_What to work on_
An exact transcription of all the data is required.
.....
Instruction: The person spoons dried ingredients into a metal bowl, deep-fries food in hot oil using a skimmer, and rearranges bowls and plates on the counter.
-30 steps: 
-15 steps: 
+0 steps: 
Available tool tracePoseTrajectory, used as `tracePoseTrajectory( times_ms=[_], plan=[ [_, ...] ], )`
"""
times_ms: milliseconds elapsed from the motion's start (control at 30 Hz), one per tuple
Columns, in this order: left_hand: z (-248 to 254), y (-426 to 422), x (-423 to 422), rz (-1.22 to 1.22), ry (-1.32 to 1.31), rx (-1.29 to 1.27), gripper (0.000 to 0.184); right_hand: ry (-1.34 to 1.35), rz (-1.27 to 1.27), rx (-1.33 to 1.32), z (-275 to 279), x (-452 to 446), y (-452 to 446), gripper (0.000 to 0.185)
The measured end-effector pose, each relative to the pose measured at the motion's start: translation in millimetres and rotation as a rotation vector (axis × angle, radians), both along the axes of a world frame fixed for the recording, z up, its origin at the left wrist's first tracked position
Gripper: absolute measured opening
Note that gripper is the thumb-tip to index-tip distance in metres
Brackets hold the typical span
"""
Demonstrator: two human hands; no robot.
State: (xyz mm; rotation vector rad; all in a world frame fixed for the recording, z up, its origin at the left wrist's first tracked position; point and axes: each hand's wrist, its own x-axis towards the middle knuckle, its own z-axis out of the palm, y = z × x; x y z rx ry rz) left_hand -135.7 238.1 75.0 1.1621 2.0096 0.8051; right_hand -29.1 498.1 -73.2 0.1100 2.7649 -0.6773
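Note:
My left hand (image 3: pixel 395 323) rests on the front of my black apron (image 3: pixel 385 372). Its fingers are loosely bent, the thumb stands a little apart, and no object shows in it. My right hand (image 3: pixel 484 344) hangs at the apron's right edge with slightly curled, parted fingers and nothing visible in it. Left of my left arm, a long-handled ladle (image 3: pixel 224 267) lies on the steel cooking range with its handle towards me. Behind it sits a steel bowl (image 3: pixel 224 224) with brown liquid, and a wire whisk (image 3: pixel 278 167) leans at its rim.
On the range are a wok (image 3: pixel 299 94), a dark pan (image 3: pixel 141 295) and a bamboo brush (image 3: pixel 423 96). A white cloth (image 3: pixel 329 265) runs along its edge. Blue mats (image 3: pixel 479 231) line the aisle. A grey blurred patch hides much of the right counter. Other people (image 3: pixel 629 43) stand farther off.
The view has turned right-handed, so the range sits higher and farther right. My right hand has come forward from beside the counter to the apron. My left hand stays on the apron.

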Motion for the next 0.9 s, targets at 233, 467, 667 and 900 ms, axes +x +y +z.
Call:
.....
_Answer to the exercise_
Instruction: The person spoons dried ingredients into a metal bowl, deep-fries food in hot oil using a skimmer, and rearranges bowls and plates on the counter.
-30 steps: 
-15 steps: 
+0 steps: 
Available tool tracePoseTrajectory, used as `tracePoseTrajectory( times_ms=[_], plan=[ [_, ...] ], )`
"""
times_ms: milliseconds elapsed from the motion's start (control at 30 Hz), one per tuple
Columns, in this order: left_hand: z (-248 to 254), y (-426 to 422), x (-423 to 422), rz (-1.22 to 1.22), ry (-1.32 to 1.31), rx (-1.29 to 1.27), gripper (0.000 to 0.184); right_hand: ry (-1.34 to 1.35), rz (-1.27 to 1.27), rx (-1.33 to 1.32), z (-275 to 279), x (-452 to 446), y (-452 to 446), gripper (0.000 to 0.185)
The measured end-effector pose, each relative to the pose measured at the motion's start: translation in millimetres and rotation as a rotation vector (axis × angle, radians), both along the axes of a world frame fixed for the recording, z up, its origin at the left wrist's first tracked position
Gripper: absolute measured opening
Note that gripper is the thumb-tip to index-tip distance in metres
Brackets hold the typical span
"""
Demonstrator: two human hands; no robot.
State: (xyz mm; rotation vector rad; all in a world frame fixed for the recording, z up, its origin at the left wrist's first tracked position; point and axes: each hand's wrist, its own x-axis towards the middle knuckle, its own z-axis out of the palm, y = z × x; x y z rx ry rz) left_hand -135.7 238.1 75.0 1.1621 2.0096 0.8051; right_hand -29.1 498.1 -73.2 0.1100 2.7649 -0.6773
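Note:
My left hand (image 3: pixel 395 323) rests on the front of my black apron (image 3: pixel 385 372). Its fingers are loosely bent, the thumb stands a little apart, and no object shows in it. My right hand (image 3: pixel 484 344) hangs at the apron's right edge with slightly curled, parted fingers and nothing visible in it. Left of my left arm, a long-handled ladle (image 3: pixel 224 267) lies on the steel cooking range with its handle towards me. Behind it sits a steel bowl (image 3: pixel 224 224) with brown liquid, and a wire whisk (image 3: pixel 278 167) leans at its rim.
On the range are a wok (image 3: pixel 299 94), a dark pan (image 3: pixel 141 295) and a bamboo brush (image 3: pixel 423 96). A white cloth (image 3: pixel 329 265) runs along its edge. Blue mats (image 3: pixel 479 231) line the aisle. A grey blurred patch hides much of the right counter. Other people (image 3: pixel 629 43) stand farther off.
The view has turned right-handed, so the range sits higher and farther right. My right hand has come forward from beside the counter to the apron. My left hand stays on the apron.
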
Motion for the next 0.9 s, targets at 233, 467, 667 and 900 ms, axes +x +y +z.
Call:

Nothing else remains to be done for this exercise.